Visuals are visuals, and grades are grades, and the only thing that closes the gap between the two is the assay lab.
The 2%+ grade in this system is a hole in the ground that AZ9 already has on the books.
If the assays come back anywhere near 2% over a 21.9-metre interval, AZ9 will be sitting on one of the rarer copper drill results of the year, at a market cap below most of its peer group.
The Copper Backdrop Is Doing Some Heavy Lifting
Behind the price move is a supply squeeze that has gone from chronic to acute. Codelco, the biggest copper producer on earth, just fired an executive after audits showed a 27-year production low. Anglo American and Glencore have hit fresh permit delays at Collahuasi, the world's sixth largest copper mine.
Cochilco, the Chilean copper commission, named Mongolia as one of the producing regions expected to help fill the supply gap, alongside the DRC, Zambia, Canada and the US.
Copper futures are trading around US$6.47 a pound on COMEX, the highest level the metal has held all year.
AZ9 is drilling in the exact bracket Cochilco is pointing at.
Where AZ9 is at
The assays for the first hole come back in around two weeks, and the bigger batch covering the headline 21.9-metre intercept and the two flanking holes follows four to five weeks behind that.
A gravity survey is already running across the ground, and the rig is moving onto the shallow gold target at MU2501, where a historic hole in the same lens once returned 2.23% copper over 14.5 metres.
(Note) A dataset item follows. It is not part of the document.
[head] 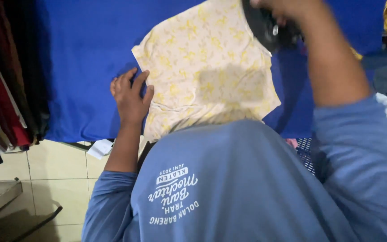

The company is sitting on $5.2 million in cash, so the rigs keep turning whether the market is paying attention or not.
If the assays come back anywhere near what the visuals are pointing at, AZ9 is holding a result that very few junior explorers have produced this year, in a market that is already short of the metal.
If they come back softer, the system is still bigger and richer than it was a month ago, and there is plenty of ground left to drill.
Either way, the rig keeps turning, and the next month is the one to be watching.